Özerkleştirme bu haliyle köşeleri törpülenmiş de olsa, tam bir özelleştirme çeşididir. Anlaşıldığı gibi, bu sistem finansal araçlarla denetlenen özel bir sistemdir. Onu saf özel sağlık sisteminden ayıran da burasıdır. Özerkleştirme iki alt strateji üzerine oturur. Bunlardan birincisi sağlık bakanlığının sorumluluk ve yetki alanlarının sınırlanmasıdır. Sağlık Bakanlığı’nın hizmet üretme işlevinin elinden alınması ve yetkilerinin denetim ile sınırlandırılması planlanır. İkinci alt strateji ise önce hastanelerin, sonra da birinci basamak sağlık kurumlarının (örneğin sağlık ocaklarının ve aile hekimlerinin) işletme haline getirilmesidir.

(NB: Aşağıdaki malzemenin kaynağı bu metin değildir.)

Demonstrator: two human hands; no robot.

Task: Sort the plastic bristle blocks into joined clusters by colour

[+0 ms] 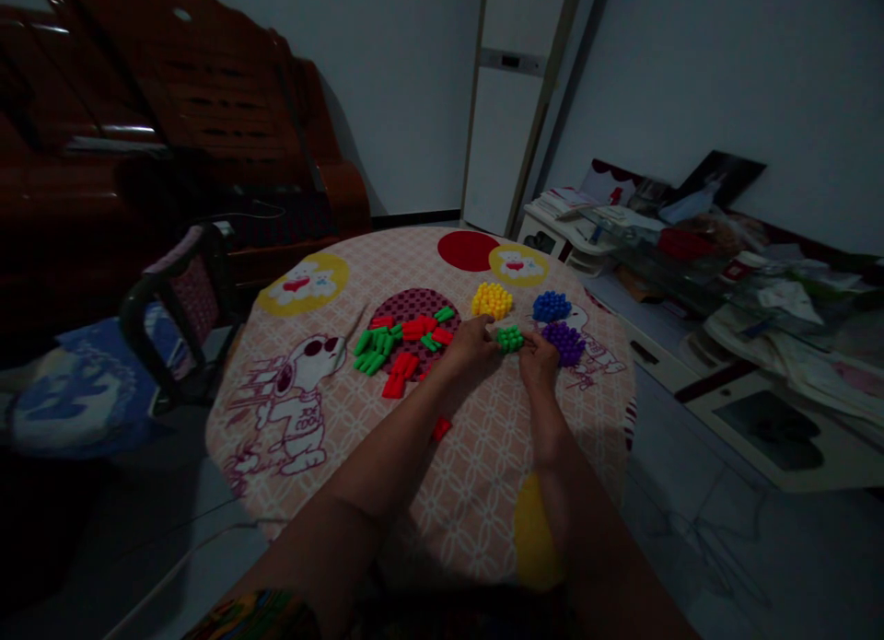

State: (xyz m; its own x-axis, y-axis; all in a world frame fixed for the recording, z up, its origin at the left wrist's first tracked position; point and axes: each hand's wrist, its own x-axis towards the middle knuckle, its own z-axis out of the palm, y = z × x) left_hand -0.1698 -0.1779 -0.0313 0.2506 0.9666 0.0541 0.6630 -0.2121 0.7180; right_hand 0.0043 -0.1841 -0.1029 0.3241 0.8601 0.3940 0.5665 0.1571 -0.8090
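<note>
A small cluster of green plastic toy building pieces (509, 339) with knobbed tops stands on the round table. My left hand (476, 343) closes against its left side, fingers curled. From the right, my right hand (539, 354) pinches against the same cluster. Behind it sits a yellow cluster (492, 300). To the right are a blue cluster (551, 307) and a purple cluster (564, 344), the purple one close beside my right hand. Loose green pieces (374, 347) and red pieces (401, 375) lie scattered left of my left hand. The fingertips are small and dim.
A patterned cloth (470, 493) covers the round table. At the left stand a folding chair (186, 308) and a wooden sofa (227, 115). Along the right wall runs a low cabinet (691, 345) heaped with papers and bags. A tall white appliance (507, 115) stands behind.
</note>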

Bu sistemde her hastane, her aile hekimi bir işletmedir.

- Dünyada uygulanan örnekleri var mıdır?

Rekabetçi sistem, sağlık sistemlerinin reforme edilmesi süreci içinde, 1990’ların başından beri Dünya Bankası tarafından gündeme getirilmektedir. Şimdiye kadar en acımasız ve hızlı biçimde, hiçbir eleştiriye kulak verilmeksizin İngiltere’de uygulanmıştır. Özerkleştirmeyi (işletmeleştirmeyi) İngiltere’de uygulamaya sokan Thatcher iktidarı olmuştur. Thatcher, hastanelerdeki bu yapısal değişiklikle, uzayan ameliyat kuyruklarını ortadan kaldıracağını, halkın hastanelere yönelik sıkıntılarını ortadan kaldıracağını, giderek artan ulusal sağlık sisteminin (NHS) harcamalarını düşüreceğini belirtmişti. İngiltere’de başka bileşenleri de olan bu plan 1989’da geliştirildi ve 1991 yılından itibaren uygulamaya kondu. Şu anda eskiden Sağlık Bakanlığı’nın yönetimindeki hastanelerin hemen tümü özerkleştirilmiş durumda. Uygulama Blair Hükümeti tarafından da aynen sürdürülüyor.

- Özerkleştirme Türkiye’de ne zaman gündeme getirildi?

Türkiye’deki hastanelerin özerkleştirilmesi stratejisi bu uluslararası gelişmelerden etkilenerek 12 yıl kadar önce gündeme getirildi. Şimdiki Bakan da bu eskimiş, ancak ülkemizde halen uygulanamamış stratejinin takipçisi olacağını açıklamış bulunuyor.

- Sonuçları açısından İngiltere’deki deneyimi değerlendirir misiniz?

Bugün özerkleştirmenin ortaya çıkaracağı sonuçlar açısından İngiltere iyi bir örnek durumunda. 10 yıl içinde İngiltere’de ortaya çıkan sonuçlar şöyle toparlanabilir:

a) Sağlık sistemindeki merkezi yapının parçalanması ve özerk sağlık kurumları aracılığıyla sağlık kurumu sayısı kadar parçaya bölünmesi yönetim maliyetlerini artırıyor.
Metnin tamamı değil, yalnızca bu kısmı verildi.